Saved entries:
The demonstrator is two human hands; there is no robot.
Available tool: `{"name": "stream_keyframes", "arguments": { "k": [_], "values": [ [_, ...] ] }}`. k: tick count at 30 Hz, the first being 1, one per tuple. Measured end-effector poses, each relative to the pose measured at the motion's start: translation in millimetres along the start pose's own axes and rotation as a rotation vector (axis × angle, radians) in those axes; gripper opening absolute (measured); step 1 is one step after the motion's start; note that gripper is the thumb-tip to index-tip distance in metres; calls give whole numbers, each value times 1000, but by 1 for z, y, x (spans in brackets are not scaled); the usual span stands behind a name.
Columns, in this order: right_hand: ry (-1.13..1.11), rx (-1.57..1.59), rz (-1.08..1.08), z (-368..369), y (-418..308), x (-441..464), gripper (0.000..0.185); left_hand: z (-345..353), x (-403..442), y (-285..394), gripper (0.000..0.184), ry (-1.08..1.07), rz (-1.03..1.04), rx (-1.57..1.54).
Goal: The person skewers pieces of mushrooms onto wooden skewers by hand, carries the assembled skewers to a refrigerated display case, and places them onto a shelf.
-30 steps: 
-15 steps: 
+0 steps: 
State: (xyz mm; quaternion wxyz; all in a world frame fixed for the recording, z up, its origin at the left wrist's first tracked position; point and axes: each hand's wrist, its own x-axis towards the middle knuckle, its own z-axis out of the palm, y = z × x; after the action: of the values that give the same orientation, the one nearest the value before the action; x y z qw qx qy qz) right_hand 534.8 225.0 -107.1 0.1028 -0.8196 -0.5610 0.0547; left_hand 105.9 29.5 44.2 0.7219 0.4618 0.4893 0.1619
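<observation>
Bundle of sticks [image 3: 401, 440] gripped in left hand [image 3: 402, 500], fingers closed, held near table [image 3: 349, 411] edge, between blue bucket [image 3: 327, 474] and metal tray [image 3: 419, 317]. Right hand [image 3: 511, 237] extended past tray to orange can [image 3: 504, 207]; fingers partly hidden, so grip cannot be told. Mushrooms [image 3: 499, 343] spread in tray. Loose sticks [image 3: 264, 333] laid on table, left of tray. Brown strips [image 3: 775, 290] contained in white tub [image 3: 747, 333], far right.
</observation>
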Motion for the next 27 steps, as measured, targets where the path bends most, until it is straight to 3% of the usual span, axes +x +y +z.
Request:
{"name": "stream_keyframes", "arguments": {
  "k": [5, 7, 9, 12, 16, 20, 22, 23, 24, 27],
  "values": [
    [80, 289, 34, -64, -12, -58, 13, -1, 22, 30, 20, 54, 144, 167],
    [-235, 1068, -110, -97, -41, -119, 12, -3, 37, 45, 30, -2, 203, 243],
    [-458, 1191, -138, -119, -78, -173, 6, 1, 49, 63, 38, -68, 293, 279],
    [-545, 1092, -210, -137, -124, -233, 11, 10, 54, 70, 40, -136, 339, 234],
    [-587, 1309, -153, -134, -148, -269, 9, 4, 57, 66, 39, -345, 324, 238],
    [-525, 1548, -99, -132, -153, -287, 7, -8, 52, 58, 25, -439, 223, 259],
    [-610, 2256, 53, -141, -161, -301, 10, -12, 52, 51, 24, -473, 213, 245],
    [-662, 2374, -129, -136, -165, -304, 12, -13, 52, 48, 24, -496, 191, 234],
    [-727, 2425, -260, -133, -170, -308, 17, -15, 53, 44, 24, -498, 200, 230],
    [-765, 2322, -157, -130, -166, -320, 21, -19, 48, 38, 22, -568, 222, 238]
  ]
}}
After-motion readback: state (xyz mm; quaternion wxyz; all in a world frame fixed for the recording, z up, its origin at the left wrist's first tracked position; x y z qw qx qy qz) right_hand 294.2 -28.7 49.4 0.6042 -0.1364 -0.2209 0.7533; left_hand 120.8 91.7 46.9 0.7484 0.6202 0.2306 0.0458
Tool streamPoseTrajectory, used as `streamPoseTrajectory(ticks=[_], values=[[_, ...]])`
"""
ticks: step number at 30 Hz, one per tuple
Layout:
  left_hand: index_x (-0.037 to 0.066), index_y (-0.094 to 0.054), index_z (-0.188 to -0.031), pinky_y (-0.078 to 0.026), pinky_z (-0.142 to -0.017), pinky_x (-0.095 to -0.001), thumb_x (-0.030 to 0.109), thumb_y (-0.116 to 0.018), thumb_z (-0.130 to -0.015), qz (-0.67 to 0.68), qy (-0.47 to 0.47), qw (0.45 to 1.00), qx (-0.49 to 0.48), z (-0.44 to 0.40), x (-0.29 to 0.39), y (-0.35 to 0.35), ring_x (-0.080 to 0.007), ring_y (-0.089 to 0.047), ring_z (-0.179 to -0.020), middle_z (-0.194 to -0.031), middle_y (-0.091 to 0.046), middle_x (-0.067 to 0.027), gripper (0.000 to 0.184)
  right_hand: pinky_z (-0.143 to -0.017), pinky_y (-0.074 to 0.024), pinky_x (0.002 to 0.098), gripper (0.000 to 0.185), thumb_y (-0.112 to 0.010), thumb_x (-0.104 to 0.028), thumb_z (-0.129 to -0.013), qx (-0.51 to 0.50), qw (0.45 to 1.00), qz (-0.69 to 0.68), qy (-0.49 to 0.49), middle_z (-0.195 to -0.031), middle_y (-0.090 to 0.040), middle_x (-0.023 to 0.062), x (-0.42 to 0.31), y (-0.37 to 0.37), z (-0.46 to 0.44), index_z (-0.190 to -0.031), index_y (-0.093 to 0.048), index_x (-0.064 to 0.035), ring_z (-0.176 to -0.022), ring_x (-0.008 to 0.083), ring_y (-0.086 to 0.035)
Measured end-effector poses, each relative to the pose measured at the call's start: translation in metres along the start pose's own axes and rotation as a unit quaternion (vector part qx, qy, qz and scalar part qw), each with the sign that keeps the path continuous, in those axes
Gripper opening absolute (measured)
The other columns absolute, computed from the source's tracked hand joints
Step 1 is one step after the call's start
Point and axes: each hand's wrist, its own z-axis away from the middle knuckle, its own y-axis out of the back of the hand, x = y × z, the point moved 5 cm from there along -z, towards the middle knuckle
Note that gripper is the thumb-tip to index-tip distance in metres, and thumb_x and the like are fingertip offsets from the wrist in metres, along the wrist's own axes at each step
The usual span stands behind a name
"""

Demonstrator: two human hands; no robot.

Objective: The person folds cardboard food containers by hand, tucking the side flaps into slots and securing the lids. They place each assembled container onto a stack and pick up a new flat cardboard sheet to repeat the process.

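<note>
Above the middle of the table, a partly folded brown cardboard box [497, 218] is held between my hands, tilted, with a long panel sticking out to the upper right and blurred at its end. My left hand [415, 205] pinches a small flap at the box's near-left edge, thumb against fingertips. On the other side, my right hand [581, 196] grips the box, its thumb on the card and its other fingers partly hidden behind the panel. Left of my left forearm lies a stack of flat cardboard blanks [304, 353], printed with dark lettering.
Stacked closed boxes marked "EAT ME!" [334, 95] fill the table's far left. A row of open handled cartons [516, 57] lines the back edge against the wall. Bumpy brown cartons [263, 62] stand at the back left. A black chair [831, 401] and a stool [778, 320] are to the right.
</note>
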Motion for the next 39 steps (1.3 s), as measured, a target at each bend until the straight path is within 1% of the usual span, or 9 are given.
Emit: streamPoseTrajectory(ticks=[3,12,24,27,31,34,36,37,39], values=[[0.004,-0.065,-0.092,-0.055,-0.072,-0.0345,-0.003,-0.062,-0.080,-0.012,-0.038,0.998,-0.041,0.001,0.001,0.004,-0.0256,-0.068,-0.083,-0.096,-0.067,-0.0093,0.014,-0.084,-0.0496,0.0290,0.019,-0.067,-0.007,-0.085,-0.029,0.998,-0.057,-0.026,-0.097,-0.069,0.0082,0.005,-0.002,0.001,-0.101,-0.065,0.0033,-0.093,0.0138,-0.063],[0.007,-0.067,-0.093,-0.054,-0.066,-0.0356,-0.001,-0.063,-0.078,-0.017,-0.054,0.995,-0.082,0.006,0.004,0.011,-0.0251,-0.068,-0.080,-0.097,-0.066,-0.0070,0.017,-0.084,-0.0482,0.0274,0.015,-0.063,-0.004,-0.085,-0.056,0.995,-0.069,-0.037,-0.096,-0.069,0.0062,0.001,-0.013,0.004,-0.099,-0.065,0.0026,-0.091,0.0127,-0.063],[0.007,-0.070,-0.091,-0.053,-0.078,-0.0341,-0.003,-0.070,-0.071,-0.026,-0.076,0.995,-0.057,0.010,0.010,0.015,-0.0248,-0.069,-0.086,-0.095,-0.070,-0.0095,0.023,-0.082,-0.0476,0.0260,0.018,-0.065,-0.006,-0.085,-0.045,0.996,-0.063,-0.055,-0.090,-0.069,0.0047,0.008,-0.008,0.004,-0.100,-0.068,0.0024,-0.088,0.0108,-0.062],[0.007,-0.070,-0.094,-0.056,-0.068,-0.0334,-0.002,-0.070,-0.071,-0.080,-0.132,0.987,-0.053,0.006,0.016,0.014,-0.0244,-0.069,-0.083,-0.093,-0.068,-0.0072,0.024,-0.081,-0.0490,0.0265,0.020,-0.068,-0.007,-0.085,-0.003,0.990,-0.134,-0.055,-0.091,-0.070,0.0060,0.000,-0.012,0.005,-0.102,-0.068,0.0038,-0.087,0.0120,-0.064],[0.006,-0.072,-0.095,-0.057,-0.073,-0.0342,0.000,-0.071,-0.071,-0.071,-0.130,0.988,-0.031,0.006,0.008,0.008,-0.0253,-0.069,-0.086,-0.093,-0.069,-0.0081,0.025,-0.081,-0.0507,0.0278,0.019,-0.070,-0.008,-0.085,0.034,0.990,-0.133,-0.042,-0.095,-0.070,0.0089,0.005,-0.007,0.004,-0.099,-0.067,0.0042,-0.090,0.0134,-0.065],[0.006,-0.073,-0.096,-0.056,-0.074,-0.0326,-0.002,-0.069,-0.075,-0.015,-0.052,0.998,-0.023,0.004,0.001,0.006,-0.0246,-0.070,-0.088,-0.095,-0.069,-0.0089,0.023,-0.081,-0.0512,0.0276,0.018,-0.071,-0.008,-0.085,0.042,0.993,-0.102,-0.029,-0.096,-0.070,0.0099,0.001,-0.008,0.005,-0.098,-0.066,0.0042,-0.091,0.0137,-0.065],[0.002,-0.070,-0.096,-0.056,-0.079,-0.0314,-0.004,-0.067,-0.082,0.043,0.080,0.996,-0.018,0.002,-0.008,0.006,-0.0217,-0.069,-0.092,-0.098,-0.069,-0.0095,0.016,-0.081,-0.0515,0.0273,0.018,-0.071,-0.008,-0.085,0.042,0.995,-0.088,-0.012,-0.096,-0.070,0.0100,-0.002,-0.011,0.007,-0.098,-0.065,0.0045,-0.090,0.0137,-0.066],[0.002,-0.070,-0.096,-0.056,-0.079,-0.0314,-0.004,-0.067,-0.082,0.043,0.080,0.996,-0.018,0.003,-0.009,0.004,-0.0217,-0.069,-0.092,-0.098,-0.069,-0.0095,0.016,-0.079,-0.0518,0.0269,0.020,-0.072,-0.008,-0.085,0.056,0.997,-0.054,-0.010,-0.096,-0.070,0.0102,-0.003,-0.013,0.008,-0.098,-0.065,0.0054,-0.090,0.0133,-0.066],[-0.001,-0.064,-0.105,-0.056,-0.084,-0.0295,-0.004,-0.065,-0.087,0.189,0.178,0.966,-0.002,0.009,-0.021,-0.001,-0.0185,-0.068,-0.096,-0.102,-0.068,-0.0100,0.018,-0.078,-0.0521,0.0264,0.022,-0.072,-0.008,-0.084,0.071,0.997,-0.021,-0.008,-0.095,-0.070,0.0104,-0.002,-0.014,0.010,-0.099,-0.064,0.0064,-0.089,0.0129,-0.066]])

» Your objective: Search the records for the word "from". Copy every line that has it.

» Task response:
The other columns absolute, computed from the source's tracked hand joints
Point and axes: each hand's wrist, its own z-axis away from the middle knuckle, its own y-axis out of the back of the hand, x = y × z, the point moved 5 cm from there along -z, towards the middle knuckle
Note that gripper is the thumb-tip to index-tip distance in metres, and thumb_x and the like are fingertip offsets from the wrist in metres, along the wrist's own axes at each step

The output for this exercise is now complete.